National media have reprinted a Wall Street Journal article by former Estonian Prime Minister Mart Laar, who criticizes the Russian President's proposals on energy security. "Russian President Vladimir Putin raised a number of fundamental energy challenges in his Feb. 28 editorial feature 'Lighting the Way'. Somehow Mr. Putin's article reminded me of speeches of former Soviet leaders, when peace was praised but in reality preparations for war were made. Russia's recent actions against Ukraine, Moldova and Georgia have made absolutely clear that Moscow has decided to use energy deliveries as a political weapon. ...We can treat Mr. Putin's words as a cynical ploy." (Postimees, March 22.)

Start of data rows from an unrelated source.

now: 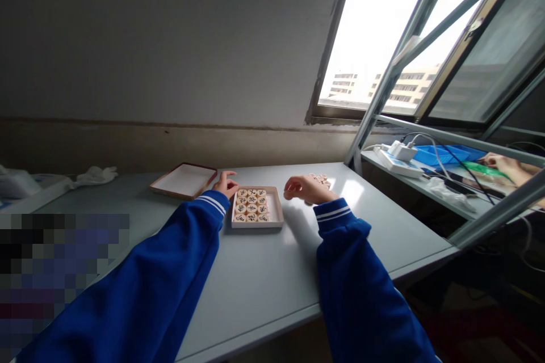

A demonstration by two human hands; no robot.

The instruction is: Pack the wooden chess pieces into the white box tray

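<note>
A shallow white box (276, 210) lies on the grey table in front of me. Rows of round wooden xiangqi pieces (252, 209), marked with dark characters, fill its left and middle part, while bare box floor shows on the right. My left hand (225, 184) is at the box's upper left corner, fingers apart and holding nothing. To the right of the box, my right hand (304, 189) hovers above the table with its fingertips pinched together. A small pale edge, seemingly of a xiangqi piece, shows at those fingertips. Loose pieces (322, 180) lie behind that hand, partly covered by it.
The box lid (185, 180) lies inside up, behind my left forearm. White gloves (97, 174) rest at the far left. Past a metal frame post (383, 88) on the right are a power strip (398, 160), a blue tray (443, 153) and another person's hand (504, 165).
</note>
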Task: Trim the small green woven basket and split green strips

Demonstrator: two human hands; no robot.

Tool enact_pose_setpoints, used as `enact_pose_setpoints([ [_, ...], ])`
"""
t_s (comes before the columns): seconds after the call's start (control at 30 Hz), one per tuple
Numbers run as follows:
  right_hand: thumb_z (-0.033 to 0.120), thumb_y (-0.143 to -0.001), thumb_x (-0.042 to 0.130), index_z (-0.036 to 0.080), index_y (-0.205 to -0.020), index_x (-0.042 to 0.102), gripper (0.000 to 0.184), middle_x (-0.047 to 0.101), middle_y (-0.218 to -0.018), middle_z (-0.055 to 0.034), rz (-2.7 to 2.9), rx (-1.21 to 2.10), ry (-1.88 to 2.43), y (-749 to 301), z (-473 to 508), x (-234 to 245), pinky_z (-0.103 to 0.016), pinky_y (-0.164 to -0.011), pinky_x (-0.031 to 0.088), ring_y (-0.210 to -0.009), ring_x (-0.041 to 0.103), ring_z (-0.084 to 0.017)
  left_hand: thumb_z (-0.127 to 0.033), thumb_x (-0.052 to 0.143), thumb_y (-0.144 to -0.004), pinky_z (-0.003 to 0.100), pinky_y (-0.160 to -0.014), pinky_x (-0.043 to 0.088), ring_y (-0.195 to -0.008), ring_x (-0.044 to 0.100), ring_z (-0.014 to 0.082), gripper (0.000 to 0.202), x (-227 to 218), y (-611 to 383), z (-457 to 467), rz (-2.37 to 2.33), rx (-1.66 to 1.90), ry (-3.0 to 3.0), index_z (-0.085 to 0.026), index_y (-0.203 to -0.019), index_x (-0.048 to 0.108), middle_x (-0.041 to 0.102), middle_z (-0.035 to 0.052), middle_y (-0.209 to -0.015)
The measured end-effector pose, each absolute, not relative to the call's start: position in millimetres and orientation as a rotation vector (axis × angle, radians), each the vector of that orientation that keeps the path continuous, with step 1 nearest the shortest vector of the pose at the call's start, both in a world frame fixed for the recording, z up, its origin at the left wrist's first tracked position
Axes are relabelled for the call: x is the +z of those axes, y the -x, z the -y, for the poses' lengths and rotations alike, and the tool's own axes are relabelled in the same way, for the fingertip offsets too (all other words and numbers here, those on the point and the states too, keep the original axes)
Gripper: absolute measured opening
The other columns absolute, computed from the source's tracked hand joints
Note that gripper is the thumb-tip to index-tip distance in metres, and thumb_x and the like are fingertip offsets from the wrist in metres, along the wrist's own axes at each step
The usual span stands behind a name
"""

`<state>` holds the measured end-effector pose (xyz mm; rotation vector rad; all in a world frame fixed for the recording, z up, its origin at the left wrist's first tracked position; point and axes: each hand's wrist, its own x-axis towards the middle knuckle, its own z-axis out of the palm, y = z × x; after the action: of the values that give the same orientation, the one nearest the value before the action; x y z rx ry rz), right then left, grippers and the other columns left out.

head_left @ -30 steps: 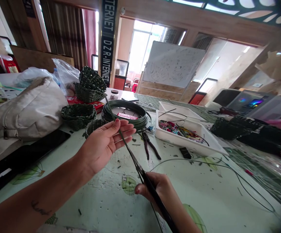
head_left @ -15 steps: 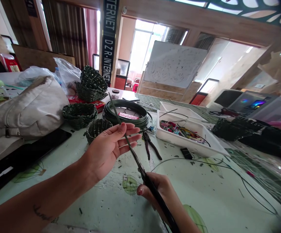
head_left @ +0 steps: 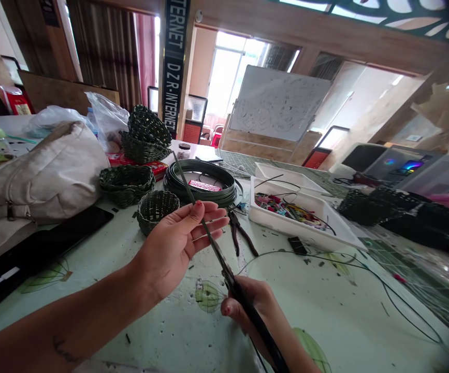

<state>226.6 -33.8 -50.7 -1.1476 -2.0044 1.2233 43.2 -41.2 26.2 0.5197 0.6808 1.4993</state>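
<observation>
The long green plastic strip (head_left: 187, 184) hangs above the table (head_left: 170, 316), pinched tight in my right grip (head_left: 251, 305) and crossing my left grip (head_left: 173, 243), spread open; small woven baskets (head_left: 156, 210) look complete, with strip remaining on the coil (head_left: 200, 173).

Banner (head_left: 172, 67): dark vert. strip, white caps
Top line: "...TERNET", cut off at frame edge
Lower line: "D.Z.R.INTERNET"
Pink label (head_left: 202, 185) in green coil (head_left: 199, 194): print too small to read
Red pkg (head_left: 136, 168): print unreadable too
</observation>
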Motion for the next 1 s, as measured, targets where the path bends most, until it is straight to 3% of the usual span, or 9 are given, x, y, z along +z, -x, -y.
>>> enact_pose_setpoints([
  [0.3,0.074,-0.062,0.065,0.019,-0.051,0.035,0.063,0.022,-0.048,0.006,1.954,1.261,1.233,-221.5,34.6,-50.6,-0.021,-0.039,0.014,-0.045,0.022,-0.007,-0.021,0.059,-0.087,0.04,-0.094,0.051,-0.094,0.068,0.0207,0.014,27.2,-41.8,40.1,-0.679,1.496,-0.521,-0.013,-0.085,0.07,0.073,0.0072,-0.093],
  [0.67,0.071,-0.062,0.067,0.018,-0.051,0.044,0.059,0.024,-0.045,0.0063,1.928,1.296,1.243,-220.7,34.7,-52.8,-0.021,-0.038,0.015,-0.042,0.023,-0.006,-0.023,0.059,-0.088,0.041,-0.095,0.05,-0.097,0.068,0.0222,0.014,26.9,-39.1,38.7,-0.678,1.482,-0.52,-0.013,-0.086,0.07,0.073,0.0077,-0.096],
  [1.0,0.079,-0.064,0.059,0.018,-0.054,0.041,0.064,0.032,-0.048,0.0047,1.965,1.267,1.16,-224.6,33.5,-51.4,-0.02,-0.039,0.021,-0.044,0.029,-0.007,-0.025,0.063,-0.084,0.032,-0.091,0.051,-0.095,0.067,0.0198,0.014,24.9,-55.1,49.5,-0.71,1.479,-0.523,-0.014,-0.079,0.071,0.073,0.0107,-0.095],
])
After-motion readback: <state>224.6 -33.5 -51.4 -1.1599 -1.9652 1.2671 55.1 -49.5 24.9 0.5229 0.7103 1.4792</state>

Analysts are looking for ways of reducing Moscow's "energy charm" and stressing Estonia's role as a Western ally. "Instead of waiting for one more gloomy attack from Russia, Estonia should seize diplomatic initiative itself. G7 leaders are not going to be pleased about their visit to St. Petersburg if the G8 summit produces tacit agreement with Vladimir Putin's version of democracy (read: sit, keep silent, and give money). Estonia should convene a conference on democracy in post-communist countries one day before the summit. This would allow the leaders of true democracies to make a face-saving stop in Tallinn in order to emphasize Estonia's status of an ally, and to distance themselves from the Fools Day tomorrow." (Eesti Paevaleht, March 23.)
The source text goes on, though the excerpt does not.